So I brought my family to my place of work (after all that ranting about not eating where I work; I know - shut up) and have to say; I really enjoy the experience!
Somehow, the restaurant is busy on a Tuesday night - about 80+ in the restaurant while all the other restaurants were near desertion: The locals must really like chinese food.
"Don't order too much" Chef Frank says.
He hasn't met the stomachs of me and my sister.

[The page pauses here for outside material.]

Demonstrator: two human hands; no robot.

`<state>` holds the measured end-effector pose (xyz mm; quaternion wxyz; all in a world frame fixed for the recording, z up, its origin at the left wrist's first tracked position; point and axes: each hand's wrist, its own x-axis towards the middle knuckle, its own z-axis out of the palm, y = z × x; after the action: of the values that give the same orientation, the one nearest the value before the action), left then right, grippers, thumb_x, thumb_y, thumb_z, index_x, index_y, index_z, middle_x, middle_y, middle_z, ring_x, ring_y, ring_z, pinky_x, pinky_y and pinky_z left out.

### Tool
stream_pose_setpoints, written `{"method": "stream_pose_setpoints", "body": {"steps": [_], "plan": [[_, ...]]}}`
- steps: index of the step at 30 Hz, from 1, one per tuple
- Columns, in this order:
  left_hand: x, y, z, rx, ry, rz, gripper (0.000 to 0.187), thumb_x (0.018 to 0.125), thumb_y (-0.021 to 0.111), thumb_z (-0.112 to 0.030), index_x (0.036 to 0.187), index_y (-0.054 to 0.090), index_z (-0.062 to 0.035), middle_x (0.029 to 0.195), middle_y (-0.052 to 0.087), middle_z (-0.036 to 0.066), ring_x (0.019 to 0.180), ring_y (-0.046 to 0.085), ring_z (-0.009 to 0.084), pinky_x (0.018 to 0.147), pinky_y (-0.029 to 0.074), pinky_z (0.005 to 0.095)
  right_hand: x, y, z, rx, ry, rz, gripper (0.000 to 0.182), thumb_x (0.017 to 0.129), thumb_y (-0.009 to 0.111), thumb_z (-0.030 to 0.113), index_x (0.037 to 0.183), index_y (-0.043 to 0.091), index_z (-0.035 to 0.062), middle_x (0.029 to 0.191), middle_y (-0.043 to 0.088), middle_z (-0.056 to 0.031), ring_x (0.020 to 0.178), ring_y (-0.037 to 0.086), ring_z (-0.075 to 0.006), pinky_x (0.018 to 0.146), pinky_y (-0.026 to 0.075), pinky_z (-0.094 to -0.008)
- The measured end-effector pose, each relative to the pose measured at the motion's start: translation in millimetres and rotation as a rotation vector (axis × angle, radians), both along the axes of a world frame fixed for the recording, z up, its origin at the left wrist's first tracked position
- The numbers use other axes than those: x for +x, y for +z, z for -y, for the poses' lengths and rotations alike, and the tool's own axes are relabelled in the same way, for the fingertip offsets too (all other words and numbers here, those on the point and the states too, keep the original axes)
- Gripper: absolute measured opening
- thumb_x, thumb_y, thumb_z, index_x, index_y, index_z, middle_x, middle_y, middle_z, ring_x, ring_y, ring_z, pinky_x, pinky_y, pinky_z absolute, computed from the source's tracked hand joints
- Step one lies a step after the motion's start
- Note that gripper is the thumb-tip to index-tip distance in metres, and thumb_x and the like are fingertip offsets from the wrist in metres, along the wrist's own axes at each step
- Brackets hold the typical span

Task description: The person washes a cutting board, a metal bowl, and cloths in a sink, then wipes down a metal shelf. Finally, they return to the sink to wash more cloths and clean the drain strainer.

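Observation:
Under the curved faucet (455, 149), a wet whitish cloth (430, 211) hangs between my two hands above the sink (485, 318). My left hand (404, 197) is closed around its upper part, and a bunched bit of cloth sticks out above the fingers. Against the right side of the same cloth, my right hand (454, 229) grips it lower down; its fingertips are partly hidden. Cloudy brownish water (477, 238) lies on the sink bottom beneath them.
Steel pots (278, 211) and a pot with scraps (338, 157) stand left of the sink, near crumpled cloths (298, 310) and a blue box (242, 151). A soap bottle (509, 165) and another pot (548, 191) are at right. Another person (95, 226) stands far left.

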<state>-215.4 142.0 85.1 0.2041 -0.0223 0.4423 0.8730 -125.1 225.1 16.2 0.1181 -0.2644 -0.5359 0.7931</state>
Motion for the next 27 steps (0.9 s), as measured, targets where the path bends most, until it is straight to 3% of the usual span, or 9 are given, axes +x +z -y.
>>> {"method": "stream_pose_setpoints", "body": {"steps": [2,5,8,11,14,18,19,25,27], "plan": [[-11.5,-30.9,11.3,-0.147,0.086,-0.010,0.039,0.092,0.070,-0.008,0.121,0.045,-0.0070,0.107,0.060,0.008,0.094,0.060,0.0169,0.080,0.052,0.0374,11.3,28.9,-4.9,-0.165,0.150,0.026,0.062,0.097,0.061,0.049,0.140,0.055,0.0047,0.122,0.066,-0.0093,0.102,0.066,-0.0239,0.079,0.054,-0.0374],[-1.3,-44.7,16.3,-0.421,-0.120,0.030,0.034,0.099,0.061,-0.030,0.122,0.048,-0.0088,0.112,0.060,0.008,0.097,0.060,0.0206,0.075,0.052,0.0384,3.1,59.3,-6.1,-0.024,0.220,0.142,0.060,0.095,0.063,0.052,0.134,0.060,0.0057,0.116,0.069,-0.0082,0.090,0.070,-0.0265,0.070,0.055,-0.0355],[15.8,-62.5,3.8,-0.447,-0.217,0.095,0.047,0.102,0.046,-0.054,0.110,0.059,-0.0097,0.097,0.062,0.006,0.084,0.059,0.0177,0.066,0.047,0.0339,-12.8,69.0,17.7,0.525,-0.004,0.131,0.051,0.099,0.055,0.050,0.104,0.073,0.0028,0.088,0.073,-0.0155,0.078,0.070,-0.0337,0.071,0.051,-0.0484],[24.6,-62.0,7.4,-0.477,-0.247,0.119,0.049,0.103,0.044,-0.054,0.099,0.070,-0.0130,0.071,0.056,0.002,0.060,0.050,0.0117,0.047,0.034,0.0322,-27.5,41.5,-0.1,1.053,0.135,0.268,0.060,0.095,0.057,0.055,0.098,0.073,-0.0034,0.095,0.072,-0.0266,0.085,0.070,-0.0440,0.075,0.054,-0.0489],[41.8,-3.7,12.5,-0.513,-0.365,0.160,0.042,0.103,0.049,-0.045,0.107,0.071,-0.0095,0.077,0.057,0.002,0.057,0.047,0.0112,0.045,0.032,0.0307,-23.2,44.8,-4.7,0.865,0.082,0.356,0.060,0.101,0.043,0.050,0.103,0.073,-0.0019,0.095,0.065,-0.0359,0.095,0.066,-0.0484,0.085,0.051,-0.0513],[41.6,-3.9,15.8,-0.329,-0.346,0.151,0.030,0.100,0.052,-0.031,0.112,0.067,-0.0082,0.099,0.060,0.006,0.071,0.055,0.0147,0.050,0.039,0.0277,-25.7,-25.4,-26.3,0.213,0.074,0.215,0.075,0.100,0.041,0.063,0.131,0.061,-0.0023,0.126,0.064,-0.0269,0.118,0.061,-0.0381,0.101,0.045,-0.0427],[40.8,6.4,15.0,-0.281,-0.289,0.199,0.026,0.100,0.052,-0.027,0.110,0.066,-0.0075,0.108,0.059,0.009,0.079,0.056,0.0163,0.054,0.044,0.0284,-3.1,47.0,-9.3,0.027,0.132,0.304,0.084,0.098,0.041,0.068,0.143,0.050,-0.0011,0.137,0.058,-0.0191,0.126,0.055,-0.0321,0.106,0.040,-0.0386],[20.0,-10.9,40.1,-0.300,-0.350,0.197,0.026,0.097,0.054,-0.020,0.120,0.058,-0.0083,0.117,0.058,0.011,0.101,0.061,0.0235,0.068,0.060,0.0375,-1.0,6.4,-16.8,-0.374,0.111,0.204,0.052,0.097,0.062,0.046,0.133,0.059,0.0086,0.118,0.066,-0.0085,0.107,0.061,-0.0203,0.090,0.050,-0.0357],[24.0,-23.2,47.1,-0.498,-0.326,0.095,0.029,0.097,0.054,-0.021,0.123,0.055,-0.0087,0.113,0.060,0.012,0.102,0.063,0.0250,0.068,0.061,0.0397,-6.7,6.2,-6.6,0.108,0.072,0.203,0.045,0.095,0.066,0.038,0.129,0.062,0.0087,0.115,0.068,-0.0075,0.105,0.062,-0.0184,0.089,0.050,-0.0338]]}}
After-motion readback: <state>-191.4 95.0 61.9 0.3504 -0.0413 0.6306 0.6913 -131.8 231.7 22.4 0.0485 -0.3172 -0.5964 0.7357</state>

After a beautiful apple and vanilla mojito on the house (and ordering a bottle of wine); we get started. And of course, due to my noobness to food photography, and also politeness to not let people wait while I take slow-exposure shots without a tripod, the following took place:
Meet John; your local fryer and wok chef.
Quiet before the (dust) Storm
Sashimi of kingfish and ocean trout with blackened chilli dressing, apple and microherb salad and homemade pickled ginger. Some days it tastes better with the kingfish, others the ocean trout - so don't ask which is better.
Szechuan style (hot and numbing) pork ribs - tasty. Szechuan-y.
Kurobuta pork and peanut San Choi Pow: if you don't know kurobuta - it's the wagyu of pork - if you're a pork lover: what are you waiter for?! go get yourself a belly!
On to mains:
We had this dish: And my photos of it are not any good - my sister's favourite.
I wish I had a photo of the Pork Belly w chilli caramel and Nam Pla Phrik - the bomb.
Back: Panang curry with wagyu beef shin - on the menu, it says Penang; so I was excited - but the flavours are Thai. So, not as excited.
Front: Tea Smoked Free Range Thirlmere Duck w Tamarind & Plum - the most awesome dish. On the Planet.
(Whas was) Dessert of Sago with passionfruit and coconut cream, and steamed banana pudding w chocolate ganache, choc sorbet and cardamon anglaise.
Finish with a dessert cocktail of VSOP Hennessy XO flamed with cointreau and star anise, clove, cinammon (don't sniff it, though *arf* what a kick!), and I leave, understanding why this place is so packed all the time... with corporates.